__PROBLEM REQUIREMENTS__
Within the material below, filter for lines that hold the word "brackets".

__RECORDED DATA__
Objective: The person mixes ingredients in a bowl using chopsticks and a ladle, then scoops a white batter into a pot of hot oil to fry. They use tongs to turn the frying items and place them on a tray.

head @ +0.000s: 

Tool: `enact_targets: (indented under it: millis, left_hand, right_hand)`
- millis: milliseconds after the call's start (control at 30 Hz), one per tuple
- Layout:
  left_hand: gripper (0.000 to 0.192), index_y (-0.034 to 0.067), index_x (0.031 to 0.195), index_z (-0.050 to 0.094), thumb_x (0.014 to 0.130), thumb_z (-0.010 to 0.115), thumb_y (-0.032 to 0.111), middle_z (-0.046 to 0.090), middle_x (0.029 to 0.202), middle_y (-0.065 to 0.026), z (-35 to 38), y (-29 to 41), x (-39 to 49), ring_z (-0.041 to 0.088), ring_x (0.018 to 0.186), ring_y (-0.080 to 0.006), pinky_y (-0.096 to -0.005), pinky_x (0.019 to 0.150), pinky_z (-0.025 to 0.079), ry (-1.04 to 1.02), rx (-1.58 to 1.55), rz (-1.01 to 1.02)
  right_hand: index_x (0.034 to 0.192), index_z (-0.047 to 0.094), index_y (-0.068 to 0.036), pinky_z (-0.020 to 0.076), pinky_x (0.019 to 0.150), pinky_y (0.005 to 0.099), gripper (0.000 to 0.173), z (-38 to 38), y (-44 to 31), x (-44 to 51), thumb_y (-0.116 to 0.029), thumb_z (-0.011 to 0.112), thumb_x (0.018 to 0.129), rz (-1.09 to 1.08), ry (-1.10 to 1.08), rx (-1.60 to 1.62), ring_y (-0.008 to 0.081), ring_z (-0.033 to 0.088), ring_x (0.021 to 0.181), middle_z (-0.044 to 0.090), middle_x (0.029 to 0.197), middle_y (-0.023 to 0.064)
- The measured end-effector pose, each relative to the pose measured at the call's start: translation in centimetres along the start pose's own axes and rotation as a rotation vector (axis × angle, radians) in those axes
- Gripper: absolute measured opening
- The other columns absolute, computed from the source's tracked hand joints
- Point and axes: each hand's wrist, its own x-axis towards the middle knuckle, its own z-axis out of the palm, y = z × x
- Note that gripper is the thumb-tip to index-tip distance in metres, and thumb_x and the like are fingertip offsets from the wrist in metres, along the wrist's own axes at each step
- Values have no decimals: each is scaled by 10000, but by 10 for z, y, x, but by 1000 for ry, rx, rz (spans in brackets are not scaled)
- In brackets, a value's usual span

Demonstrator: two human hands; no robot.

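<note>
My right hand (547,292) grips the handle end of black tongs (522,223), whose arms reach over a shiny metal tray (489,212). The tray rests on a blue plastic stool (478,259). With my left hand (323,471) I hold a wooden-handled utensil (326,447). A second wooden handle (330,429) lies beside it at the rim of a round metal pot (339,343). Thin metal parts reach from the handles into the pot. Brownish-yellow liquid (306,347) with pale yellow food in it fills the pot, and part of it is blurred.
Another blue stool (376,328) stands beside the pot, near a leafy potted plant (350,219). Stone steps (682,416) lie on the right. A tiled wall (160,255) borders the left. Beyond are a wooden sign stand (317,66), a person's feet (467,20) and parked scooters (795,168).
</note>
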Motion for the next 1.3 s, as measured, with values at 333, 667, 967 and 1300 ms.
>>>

__EXERCISE SOLUTION__
- Values have no decimals: each is scaled by 10000, but by 10 for z, y, x, but by 1000 for ry, rx, rz (spans in brackets are not scaled)
- In brackets, a value's usual span

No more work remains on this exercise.